More than being “unnecessary”, coal is actually making society worse off on the whole. But let’s not forget that this resource provides livelihoods to thousands in the United States, and fears that its phase-out could devastate some communities are justified. A transition to cleaner energy that does not make these communities whole would be a failure.
Two weeks ago, I attended the Transportation, Energy, Economics, and Environment (TE3) Conference at University of Michigan. Great words to put together, subject-wise. Also a valiant effort to bring together academia with government and private enterprise. There were some very smart people in attendance, and I learned some interesting facts. For instance, I learned that: (a) the conventional wisdom about rising fuel economy in the U.S. auto fleet is that it leads to lighter cars and more deaths from car accidents); (b) if you look at changes in the whole distribution of vehicle sizes and weights, the results suggest that the opposite is true -- that is, accidents will largely involve lighter cars on both sides, and deaths will go down; (c) the 'rebound effect', in which more fuel-efficient cars get driven more miles, flips the prediction back to (a) -- in a back-of-the-envelope calculation, the rise in accidents from increased driving swamps the drop in accidents from lighter cars. This was an emotional roller coaster for someone who thinks reducing greenhouse gas emissions is important.

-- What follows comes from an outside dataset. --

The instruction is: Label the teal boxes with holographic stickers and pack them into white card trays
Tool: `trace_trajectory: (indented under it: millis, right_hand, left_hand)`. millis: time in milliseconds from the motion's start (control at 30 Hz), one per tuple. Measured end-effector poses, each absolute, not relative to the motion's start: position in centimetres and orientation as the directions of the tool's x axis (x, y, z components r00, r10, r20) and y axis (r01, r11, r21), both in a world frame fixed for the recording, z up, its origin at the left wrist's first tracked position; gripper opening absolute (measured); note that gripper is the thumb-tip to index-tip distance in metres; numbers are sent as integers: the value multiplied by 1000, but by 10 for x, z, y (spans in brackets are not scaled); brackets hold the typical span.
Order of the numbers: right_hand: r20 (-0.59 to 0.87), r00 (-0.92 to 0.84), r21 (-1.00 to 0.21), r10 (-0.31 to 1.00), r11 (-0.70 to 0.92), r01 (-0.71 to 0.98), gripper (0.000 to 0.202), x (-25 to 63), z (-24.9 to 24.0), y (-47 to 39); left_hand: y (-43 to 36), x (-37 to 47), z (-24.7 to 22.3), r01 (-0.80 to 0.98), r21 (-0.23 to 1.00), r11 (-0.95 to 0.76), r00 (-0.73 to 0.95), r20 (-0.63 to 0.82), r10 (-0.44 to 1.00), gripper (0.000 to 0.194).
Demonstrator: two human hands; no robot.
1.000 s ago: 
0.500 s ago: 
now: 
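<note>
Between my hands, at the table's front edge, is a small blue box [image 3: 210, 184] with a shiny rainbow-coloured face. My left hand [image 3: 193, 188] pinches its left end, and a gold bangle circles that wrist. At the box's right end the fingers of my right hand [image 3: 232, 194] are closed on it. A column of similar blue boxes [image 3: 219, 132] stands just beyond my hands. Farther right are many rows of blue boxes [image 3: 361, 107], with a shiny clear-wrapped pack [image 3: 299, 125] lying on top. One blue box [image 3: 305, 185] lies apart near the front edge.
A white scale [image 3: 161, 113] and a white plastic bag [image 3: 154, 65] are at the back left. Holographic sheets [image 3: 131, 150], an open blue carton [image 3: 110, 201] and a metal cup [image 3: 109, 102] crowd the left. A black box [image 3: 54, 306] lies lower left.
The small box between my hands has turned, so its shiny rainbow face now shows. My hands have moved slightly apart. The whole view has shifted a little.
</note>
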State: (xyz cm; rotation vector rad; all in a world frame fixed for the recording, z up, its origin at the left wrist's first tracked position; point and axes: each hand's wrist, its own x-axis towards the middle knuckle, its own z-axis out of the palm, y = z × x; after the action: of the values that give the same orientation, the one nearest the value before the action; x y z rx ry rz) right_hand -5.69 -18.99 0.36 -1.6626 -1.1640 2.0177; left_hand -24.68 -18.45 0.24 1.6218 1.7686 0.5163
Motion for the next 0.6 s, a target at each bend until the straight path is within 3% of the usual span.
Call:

Anyhow, that sequence of findings, among others, did not answer what, for me, is the most pressing question in climate economics/policy. It's the same question that I suggested recently when someone asked me what to ask Bill McKibben during his visit to U of M last month. Here's the question:
- Is electricity storage the holy grail solution to climate change?
What I mean is, if we need to totally decarbonize the economy in order to stabilize the Earth's climate; and if the sun and wind provide enough zero-carbon electricity to power the economy (including transportation); and if the only obstacle is being able to economically store that electricity; then does anything else besides solving electricity storage even matter?
I haven't really put anybody on the spot with this question, but also nobody has really given me an explicit answer to this question. Economics research is overwhelmingly focused on retrospective analysis, because that's where the empirical data are (my own research perfectly exemplifies this skew). We don't have electricity storage in any economically meaningful amount yet, so I personally haven't seen economics research on the subject (there is certainly research on the subject in other fields though; just type 'electricity storage' into Google Scholar). At this point, I just wonder whether studying Corporate Average Fuel Economy (CAFE) standards is still fruitful, when electric vehicles are seen as the future and electricity storage may be the only way to actually keep the planet from overheating.